>>

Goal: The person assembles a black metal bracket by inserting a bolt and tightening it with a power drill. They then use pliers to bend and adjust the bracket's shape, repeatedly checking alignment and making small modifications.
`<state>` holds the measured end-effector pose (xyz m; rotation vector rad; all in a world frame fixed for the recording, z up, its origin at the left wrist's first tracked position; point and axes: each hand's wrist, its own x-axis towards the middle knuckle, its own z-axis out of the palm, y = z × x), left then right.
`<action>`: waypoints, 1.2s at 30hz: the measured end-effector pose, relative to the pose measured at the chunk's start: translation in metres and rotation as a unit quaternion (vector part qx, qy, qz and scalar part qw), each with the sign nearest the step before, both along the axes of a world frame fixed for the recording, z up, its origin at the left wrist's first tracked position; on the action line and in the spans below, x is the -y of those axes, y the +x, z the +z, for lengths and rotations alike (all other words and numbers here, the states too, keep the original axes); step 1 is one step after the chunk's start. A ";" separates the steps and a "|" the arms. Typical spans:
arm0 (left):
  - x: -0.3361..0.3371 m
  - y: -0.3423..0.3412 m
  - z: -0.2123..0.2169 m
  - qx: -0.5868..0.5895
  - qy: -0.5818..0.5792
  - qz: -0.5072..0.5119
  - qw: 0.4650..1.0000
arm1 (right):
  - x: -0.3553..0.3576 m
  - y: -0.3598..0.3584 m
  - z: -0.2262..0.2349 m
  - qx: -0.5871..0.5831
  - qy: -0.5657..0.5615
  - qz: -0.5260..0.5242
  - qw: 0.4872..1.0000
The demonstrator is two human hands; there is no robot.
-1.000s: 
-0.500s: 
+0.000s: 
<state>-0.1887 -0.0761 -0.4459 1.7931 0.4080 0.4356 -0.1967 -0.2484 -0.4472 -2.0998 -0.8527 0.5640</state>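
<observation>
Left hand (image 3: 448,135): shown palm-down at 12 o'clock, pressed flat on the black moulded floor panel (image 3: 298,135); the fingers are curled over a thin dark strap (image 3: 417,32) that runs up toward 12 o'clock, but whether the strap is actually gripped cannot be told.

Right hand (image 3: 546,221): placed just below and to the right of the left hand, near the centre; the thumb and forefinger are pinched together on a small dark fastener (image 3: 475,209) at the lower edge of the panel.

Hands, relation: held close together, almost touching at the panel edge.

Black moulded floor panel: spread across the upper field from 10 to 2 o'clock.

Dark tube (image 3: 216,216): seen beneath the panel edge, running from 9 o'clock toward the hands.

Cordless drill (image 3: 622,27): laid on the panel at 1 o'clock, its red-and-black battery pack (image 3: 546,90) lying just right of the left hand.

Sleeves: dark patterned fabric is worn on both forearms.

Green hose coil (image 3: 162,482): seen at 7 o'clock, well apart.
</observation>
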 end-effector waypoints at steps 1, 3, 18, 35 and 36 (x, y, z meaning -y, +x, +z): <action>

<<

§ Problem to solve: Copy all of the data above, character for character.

§ Task output:
Goal: The person assembles a black metal bracket by inserting a bolt and tightening it with a power drill. They then use pliers to bend and adjust the bracket's shape, repeatedly checking alignment and making small modifications.
`<state>` holds the measured end-effector pose (xyz m; rotation vector rad; all in a world frame fixed for the recording, z up, its origin at the left wrist's first tracked position; point and axes: each hand's wrist, its own x-axis towards the middle knuckle, its own z-axis out of the palm, y = z × x), left then right.
`<action>`: waypoints, 1.2s at 30hz: the measured end-effector pose, relative to the pose measured at the chunk's start: translation in metres and rotation as a unit quaternion (vector part qx, qy, qz and scalar part qw), each with the sign nearest the step before, both along the axes of a world frame fixed for the recording, z up, its origin at the left wrist's first tracked position; on the action line and in the spans below, x is the -y of those axes, y the +x, z the +z, for lengths and rotations alike (all other words and numbers here, the states too, keep the original axes); step 1 is one step after the chunk's start. A ";" separates the steps and a "|" the arms. Typical spans:
arm0 (left):
  - x: -0.3361..0.3371 m
  - y: -0.3423..0.3412 m
  - z: -0.2123..0.2169 m
  - qx: -0.5868..0.5895
  - qy: -0.5818..0.5792
  - qz: -0.5072..0.5119
  - qw: 0.4650..1.0000
arm1 (right):
  - x: -0.3553..0.3576 m
  - y: -0.3598..0.3584 m
  - z: -0.2262..0.2349 m
  - qx: -0.5871..0.5831
  - qy: -0.5657..0.5615
  - qz: -0.5260..0.5242
  - qw: 0.4872..1.0000
The demonstrator is two human hands; there is no robot.
-1.000s: 
-0.500s: 
+0.000s: 
<state>-0.1887 -0.0761 -0.4459 1.7931 0.4080 0.4356 -0.1967 -0.2484 -0.4472 -2.0998 -0.8527 0.5640</state>
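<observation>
Left hand (image 3: 448,135): shown palm-down at 12 o'clock, pressed flat on the black moulded floor panel (image 3: 298,135); the fingers are curled over a thin dark strap (image 3: 417,32) that runs up toward 12 o'clock, but whether the strap is actually gripped cannot be told.

Right hand (image 3: 546,221): placed just below and to the right of the left hand, near the centre; the thumb and forefinger are pinched together on a small dark fastener (image 3: 475,209) at the lower edge of the panel.

Hands, relation: held close together, almost touching at the panel edge.

Black moulded floor panel: spread across the upper field from 10 to 2 o'clock.

Dark tube (image 3: 216,216): seen beneath the panel edge, running from 9 o'clock toward the hands.

Cordless drill (image 3: 622,27): laid on the panel at 1 o'clock, its red-and-black battery pack (image 3: 546,90) lying just right of the left hand.

Sleeves: dark patterned fabric is worn on both forearms.

Green hose coil (image 3: 162,482): seen at 7 o'clock, well apart.
</observation>
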 end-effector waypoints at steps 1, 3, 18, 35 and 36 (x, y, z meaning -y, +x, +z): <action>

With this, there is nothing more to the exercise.